- Directions
The output should match, line for line, the records from the line containing "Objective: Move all" through the line containing "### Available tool", with every picture left out.

[Source records]
*** Block opens ***

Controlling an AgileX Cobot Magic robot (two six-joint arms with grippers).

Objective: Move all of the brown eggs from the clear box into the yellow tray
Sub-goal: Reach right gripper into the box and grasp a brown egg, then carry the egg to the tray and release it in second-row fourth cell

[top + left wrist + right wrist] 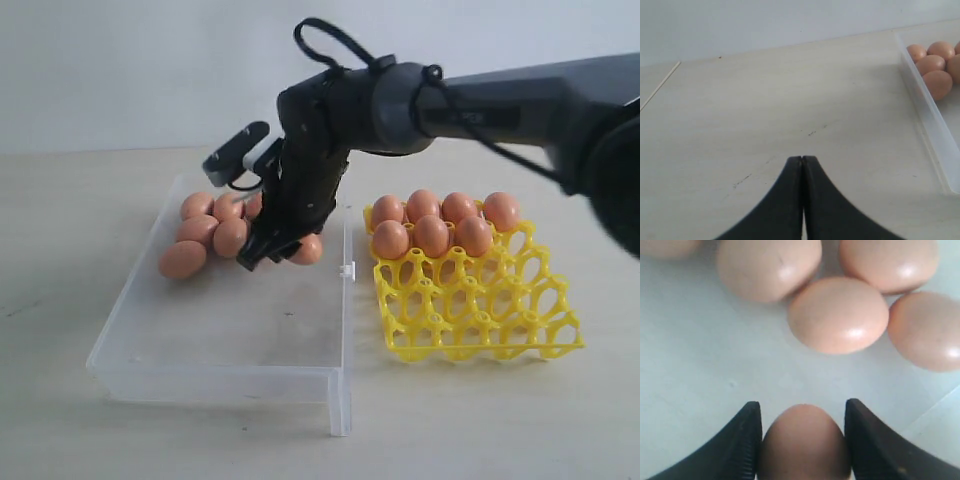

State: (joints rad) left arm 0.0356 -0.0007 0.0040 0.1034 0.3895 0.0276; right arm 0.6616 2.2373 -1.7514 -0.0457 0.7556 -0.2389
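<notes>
The right pincer (pixel 802 404) has matte black fingers (pixel 747 440), and the egg (pixel 802 445) between them is a shadowed orange-brown. The brown eggs (pixel 838 315) just ahead of the pincer are a lighter, peachy orange-brown with small white glints. Under the pincer the clear box (pixel 220 383) is colourless, milky white at its edges. Off to the pincer's side, the yellow tray (pixel 480 352) is plain bright yellow. The left pincer (pixel 801 158) is black too, over a pale cream table (pixel 740 125) with faint dark specks.

a pale tabletop (pixel 500 425) carries the clear box (pixel 220 385) and, at its three o'clock (just beside), the yellow tray (pixel 470 312).
</notes>
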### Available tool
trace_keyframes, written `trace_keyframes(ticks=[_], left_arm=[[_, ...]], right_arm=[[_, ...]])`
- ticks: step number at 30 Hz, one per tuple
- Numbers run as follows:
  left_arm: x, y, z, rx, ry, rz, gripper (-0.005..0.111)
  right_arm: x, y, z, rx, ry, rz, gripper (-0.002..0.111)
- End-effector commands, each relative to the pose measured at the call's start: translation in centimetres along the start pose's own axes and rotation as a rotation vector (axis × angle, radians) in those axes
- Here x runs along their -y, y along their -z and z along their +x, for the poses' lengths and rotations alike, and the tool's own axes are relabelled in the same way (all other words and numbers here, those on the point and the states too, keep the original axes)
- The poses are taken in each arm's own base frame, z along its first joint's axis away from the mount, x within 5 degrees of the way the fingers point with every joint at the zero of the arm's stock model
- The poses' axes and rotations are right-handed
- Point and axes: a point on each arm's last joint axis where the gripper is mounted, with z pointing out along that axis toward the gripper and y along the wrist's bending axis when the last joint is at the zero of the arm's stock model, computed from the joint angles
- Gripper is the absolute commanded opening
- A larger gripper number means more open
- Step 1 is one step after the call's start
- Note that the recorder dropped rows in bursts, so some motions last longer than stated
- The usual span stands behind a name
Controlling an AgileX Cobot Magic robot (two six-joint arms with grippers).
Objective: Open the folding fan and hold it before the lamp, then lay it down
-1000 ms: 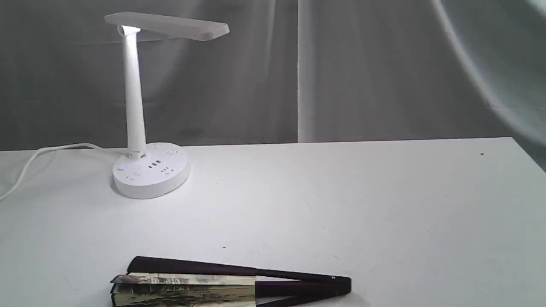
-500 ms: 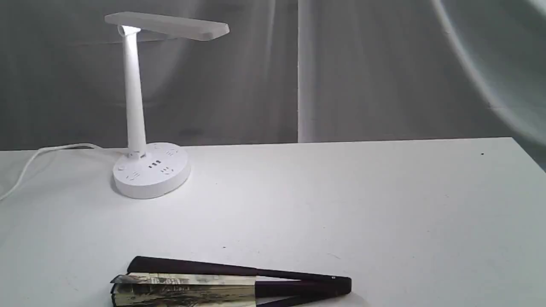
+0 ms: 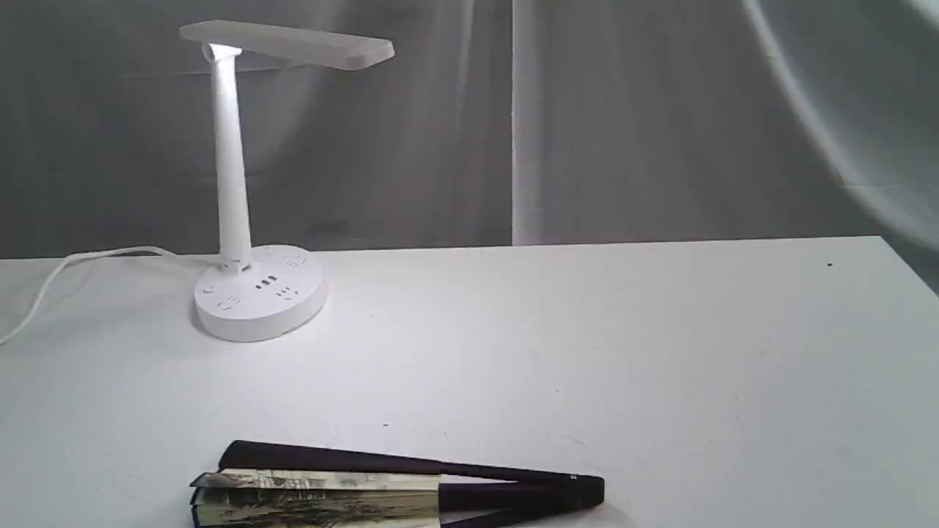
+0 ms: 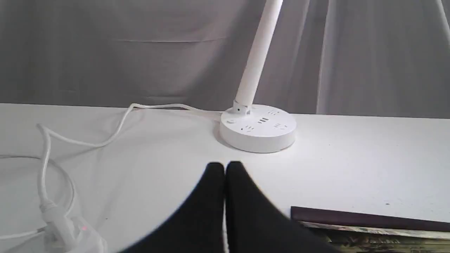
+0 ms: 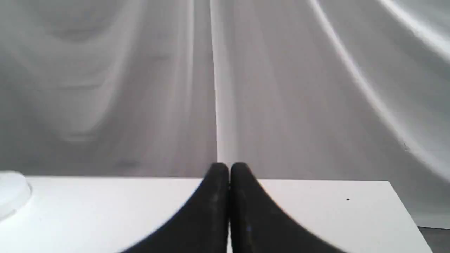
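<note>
Exterior view, lamp: the lamp (image 3: 231,169) stands upright at the back left of the white table (image 3: 587,352), its flat head reaching out to the right above the round base, with a bright patch at the top of the stem
Exterior view, cord: a white cord (image 3: 51,282) trails from behind the base and runs off the left side
Exterior view, folding fan: the folding fan (image 3: 330,495) lies flat at the near edge of the table, well apart from the lamp, with its pivot end to the right and its paper end to the left. It is nearly closed. The pleats sit in a pack and one dark guard stick splays a little away from them. Its lowest part is cut off by the frame
Exterior view, backdrop: a grey curtain (image 3: 623,125) hangs behind the table
Left wrist view, left gripper: the left gripper (image 4: 225,167) hangs over the table, its two black fingers pressed together with nothing between them
Left wrist view, surroundings: the lamp's base sits beyond the tips, and the fan's paper end lies on the table beside the fingers. The cord loops across to a plug (image 4: 58,221) showing a small red light
Right wrist view, right gripper: the right gripper (image 5: 229,168) is closed tip to tip and holds nothing, over bare tabletop
Right wrist view, surroundings: curtain folds fill the background, and a sliver of the lamp's base shows at the picture's edge
</note>
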Motion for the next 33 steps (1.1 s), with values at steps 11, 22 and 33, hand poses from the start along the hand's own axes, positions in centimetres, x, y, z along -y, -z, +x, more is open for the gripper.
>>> trace_keyframes(ticks=[11, 22, 33], left_arm=[[0.0, 0.0, 0.1, 0.002, 0.002, 0.005, 0.0], [0.0, 0.0, 0.1, 0.002, 0.002, 0.005, 0.0], [0.0, 0.0, 0.1, 0.002, 0.002, 0.005, 0.0]], right_arm=[[-7.3, -12.9, 1.2, -0.374, 0.264, -0.272, 0.0], [-11.1, -20.4, 4.5, -0.682, 0.319, -0.29, 0.0], [-16.0, -24.0, 8.3, -0.882, 0.357, -0.619, 0.0]])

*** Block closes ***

- Result for this exercise
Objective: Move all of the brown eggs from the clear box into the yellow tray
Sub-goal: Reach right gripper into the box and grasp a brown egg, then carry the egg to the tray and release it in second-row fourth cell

[top + left wrist + right wrist] 

State: (joints rad) left arm 0.0356 -0.0007 0.0040 0.1034 0.3895 0.0276; right arm 0.6616 2.2373 -1.7514 -0.0457 0.7556 -0.2389
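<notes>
The right pincer (pixel 802 404) has matte black fingers (pixel 747 440), and the egg (pixel 802 445) between them is a shadowed orange-brown. The brown eggs (pixel 838 315) just ahead of the pincer are a lighter, peachy orange-brown with small white glints. Under the pincer the clear box (pixel 220 383) is colourless, milky white at its edges. Off to the pincer's side, the yellow tray (pixel 480 352) is plain bright yellow. The left pincer (pixel 801 158) is black too, over a pale cream table (pixel 740 125) with faint dark specks.

a pale tabletop (pixel 500 425) carries the clear box (pixel 220 385) and, at its three o'clock (just beside), the yellow tray (pixel 470 312).
</notes>
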### Available tool

The full output has been given.